For instance, at the same time it announced its educational partnership this month, the Fritz Institute said that it is designing Web-based software for the International Federation of Red Cross and Red Crescent that will help to keep track of food, medical equipment, and other necessary goods along distribution routes. The system will be available for the federation next spring, says Mr. Fritz, and subsequently will be available to other disaster-relief organizations.
However, although the Fritz Institute reports that many relief organizations track supplies in the field by hand, Mr. Walsh points out that computers can prove useless in remote areas. “A lot of times, we get people saying, ‘This is the definitive software you should use, ‘” he says. “But they forget that a good majority of the time, the warehouses are in the middle of nowhere, with no electricity, and are staffed by people who haven’t been educated to handle the equipment. It’s not that it’s not useful — it’s just, at what level?”

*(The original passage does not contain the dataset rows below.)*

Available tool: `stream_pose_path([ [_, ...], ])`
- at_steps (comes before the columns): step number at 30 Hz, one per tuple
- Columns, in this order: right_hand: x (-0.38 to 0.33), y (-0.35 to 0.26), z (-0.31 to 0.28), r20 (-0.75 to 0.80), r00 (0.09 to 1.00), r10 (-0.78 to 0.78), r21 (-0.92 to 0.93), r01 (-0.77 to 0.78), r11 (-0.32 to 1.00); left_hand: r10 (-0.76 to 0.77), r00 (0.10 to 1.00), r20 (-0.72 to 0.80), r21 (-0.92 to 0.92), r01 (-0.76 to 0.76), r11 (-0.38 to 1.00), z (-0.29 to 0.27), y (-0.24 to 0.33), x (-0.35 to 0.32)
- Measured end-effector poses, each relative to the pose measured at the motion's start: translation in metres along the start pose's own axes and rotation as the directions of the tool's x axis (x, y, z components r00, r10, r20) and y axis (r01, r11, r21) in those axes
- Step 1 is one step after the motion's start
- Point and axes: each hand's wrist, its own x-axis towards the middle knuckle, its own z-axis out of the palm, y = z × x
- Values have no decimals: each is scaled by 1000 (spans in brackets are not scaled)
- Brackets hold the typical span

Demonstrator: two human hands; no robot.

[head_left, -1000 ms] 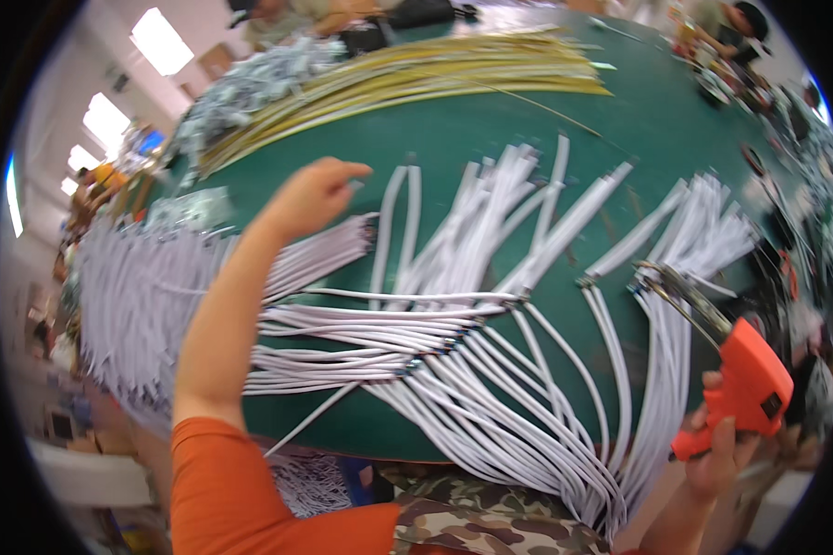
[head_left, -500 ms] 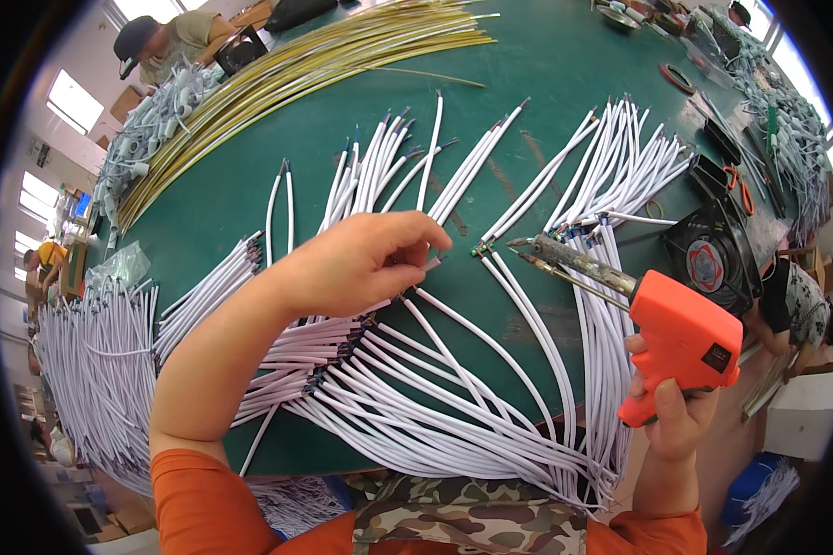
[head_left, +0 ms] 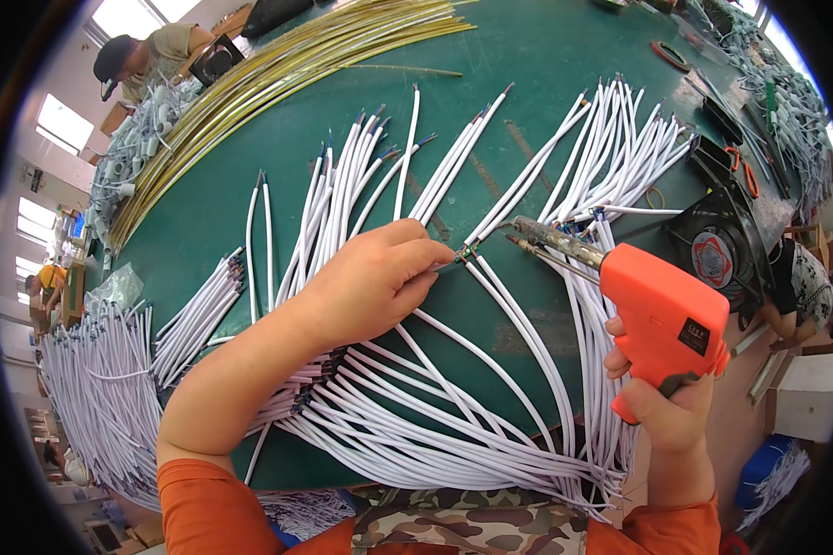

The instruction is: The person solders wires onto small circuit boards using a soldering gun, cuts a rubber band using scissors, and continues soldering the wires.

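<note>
My right hand is wrapped round the grip of an orange-red soldering gun. The gun's dark metal tip points left and sits just right of a joint of bare coloured wire ends, a small gap away. My left hand is closed in a pinch on the wire ends at that joint, beside the end of a white cable that curves down to the right. Its fingertips partly hide what they grip. Under the left wrist lies a row of white cables with dark joined ends.
More white cables lie bundled at left. Yellow sleeves stretch across the back of the green table. A black fan and orange-handled scissors stand at right. Other people work at the far left and right.
My left hand has moved slightly forward to the wire joint, and its fingers now touch it. The soldering gun has shifted a little left and up with my right hand.
</note>
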Motion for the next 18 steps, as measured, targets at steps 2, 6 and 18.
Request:
stream_pose_path([
  [2, 3, -4, 1, -8, 997, 73, -99, -74, 992, 36, 999, -4, 32, -36, 999, 1, -4, 1],
  [6, 8, 4, 2, 44, 998, 44, -27, -43, 999, 109, 993, -35, 131, -103, 986, 3, -8, 4],
  [18, 20, 0, 10, 102, 995, -16, -162, 33, 986, 130, 991, -42, 155, -122, 980, 7, -16, 5],
])
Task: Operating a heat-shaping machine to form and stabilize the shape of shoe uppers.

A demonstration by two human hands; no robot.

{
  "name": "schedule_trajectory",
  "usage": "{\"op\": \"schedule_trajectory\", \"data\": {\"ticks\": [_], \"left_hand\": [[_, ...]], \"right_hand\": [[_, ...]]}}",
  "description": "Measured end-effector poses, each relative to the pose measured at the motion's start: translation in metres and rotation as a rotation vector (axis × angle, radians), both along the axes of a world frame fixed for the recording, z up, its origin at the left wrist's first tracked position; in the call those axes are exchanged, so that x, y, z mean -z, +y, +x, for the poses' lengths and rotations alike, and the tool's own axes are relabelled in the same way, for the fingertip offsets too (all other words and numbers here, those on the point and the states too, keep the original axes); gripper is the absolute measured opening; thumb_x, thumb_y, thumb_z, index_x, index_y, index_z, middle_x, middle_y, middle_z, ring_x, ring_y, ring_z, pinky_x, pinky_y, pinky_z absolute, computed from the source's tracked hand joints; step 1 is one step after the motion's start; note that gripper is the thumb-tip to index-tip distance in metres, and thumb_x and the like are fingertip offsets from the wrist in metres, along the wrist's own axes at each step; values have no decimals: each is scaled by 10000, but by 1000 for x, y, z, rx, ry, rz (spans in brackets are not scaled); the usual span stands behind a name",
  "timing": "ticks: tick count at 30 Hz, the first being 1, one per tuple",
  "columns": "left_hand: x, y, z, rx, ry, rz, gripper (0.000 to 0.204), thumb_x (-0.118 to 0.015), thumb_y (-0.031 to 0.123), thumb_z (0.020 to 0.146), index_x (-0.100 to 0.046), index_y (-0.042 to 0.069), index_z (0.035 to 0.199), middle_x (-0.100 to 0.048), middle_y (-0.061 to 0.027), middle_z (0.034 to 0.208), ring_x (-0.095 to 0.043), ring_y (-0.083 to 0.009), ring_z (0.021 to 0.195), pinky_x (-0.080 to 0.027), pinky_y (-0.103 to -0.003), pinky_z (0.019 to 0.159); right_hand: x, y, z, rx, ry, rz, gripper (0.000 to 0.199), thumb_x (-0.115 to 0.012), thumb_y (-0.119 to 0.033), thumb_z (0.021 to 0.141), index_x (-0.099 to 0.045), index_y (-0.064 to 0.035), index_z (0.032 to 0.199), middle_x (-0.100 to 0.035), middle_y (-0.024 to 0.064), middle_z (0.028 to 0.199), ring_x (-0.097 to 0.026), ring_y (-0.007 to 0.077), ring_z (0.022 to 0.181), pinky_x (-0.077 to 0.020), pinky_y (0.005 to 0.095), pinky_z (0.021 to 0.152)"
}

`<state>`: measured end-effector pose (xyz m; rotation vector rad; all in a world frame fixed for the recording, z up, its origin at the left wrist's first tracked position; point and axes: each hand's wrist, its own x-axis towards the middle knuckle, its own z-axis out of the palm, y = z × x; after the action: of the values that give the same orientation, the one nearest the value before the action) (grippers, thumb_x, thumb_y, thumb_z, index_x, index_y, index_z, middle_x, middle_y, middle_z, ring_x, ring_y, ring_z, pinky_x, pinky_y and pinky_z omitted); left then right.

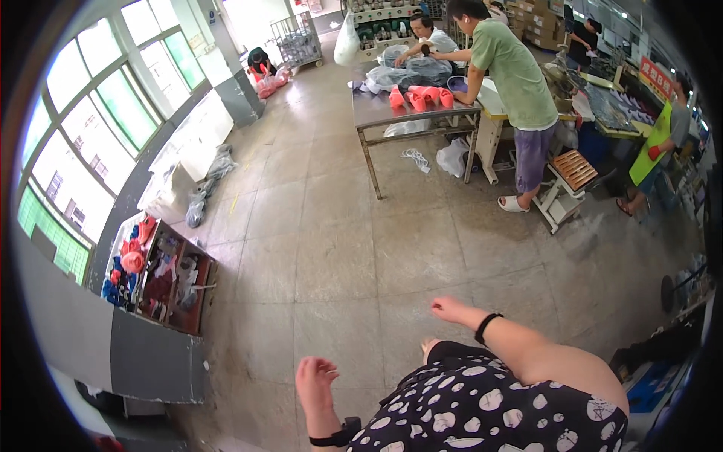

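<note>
My left hand [316,383] hangs over the floor in front of my body, its fingers loosely bent and a little apart, with nothing in it. Farther forward and to the right, my right hand [449,309] is closed with the fingers curled in; I see no object in it. Both wrists wear dark bands. Neither hand touches anything. One foot [428,346] shows below my patterned black-and-white clothing [482,399].
Tiled floor [324,256] stretches ahead. An open cabinet [177,279] with coral and blue pieces stands left. Ahead is a metal table [369,113] with coral pieces and plastic bags; a person in a green shirt [516,75] leans there beside a slatted stool [572,172]. Other people work farther off.
</note>
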<state>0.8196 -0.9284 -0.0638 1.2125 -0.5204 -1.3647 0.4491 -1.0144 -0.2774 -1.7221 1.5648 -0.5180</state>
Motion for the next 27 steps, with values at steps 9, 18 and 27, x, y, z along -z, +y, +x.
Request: {"op": "schedule_trajectory", "data": {"ticks": [9,18,27], "left_hand": [[7,-214,-30,412,-180,34,164,-529,195,968,-577,43,932,-659,-96,861,-658,-187,770,-531,-278,655],[-20,-429,-11,380,-189,131,170,-492,184,975,-565,34,943,-643,-107,855,-655,-216,759,-538,-309,644],[6,-619,9,508,-152,198,177,-492,192,976,-560,32,946,-648,-116,866,-657,-218,763,-544,-314,643]], "right_hand": [[63,37,-127,-71,594,946,420,-692,-215,719,-670,-55,1107,-659,177,1115,-628,344,1039,-474,433,928],[187,-268,-101,137,497,518,294,-506,-195,800,-712,-36,937,-652,220,1044,-623,383,974,-493,471,839],[10,-590,61,51,57,152,278,-524,-284,871,-647,-96,1036,-676,147,985,-638,346,903,-501,440,777]]}}
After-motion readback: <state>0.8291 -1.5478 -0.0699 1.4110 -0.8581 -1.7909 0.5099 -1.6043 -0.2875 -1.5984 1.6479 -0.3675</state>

He says that some relief organizations are endeavoring to offer their own training — such as the Sphere Project, an international effort sponsored by several humanitarian organizations that has established minimum standards for disaster response. Any university or other nonprofit organization that seeks to train relief workers, he says, needs to survey the field’s offerings first. “The potential for reinventing the wheel must be avoided,” he says.
One area where new training programs may help relief workers, he says, is in better preparing them to make more detailed assessments of disasters in order to better meet victims’ needs. He points to the weeks after September 11, when U.S. charities were overrun with volunteers and donations they couldn’t use.
“One of the biggest lessons that Joe Public learned was that it’s not just bringing in a big bag of food or a blanket — it’s doing it in an appropriate manner. It was a learning curve for a lot of people in the States, and for a lot of agencies: Maybe we need to build on this lesson and improve our capacity to do assessments.”
The lessons of September 11 and beyond, Ms. Martin says, may prod grant makers to follow the example of the Fritz Institute. Although many donors give during an emergency, she says, “I’m hoping more of them will become convinced that we need to prepare, and to help people learn to use that money more wisely — to get more bang for the buck.”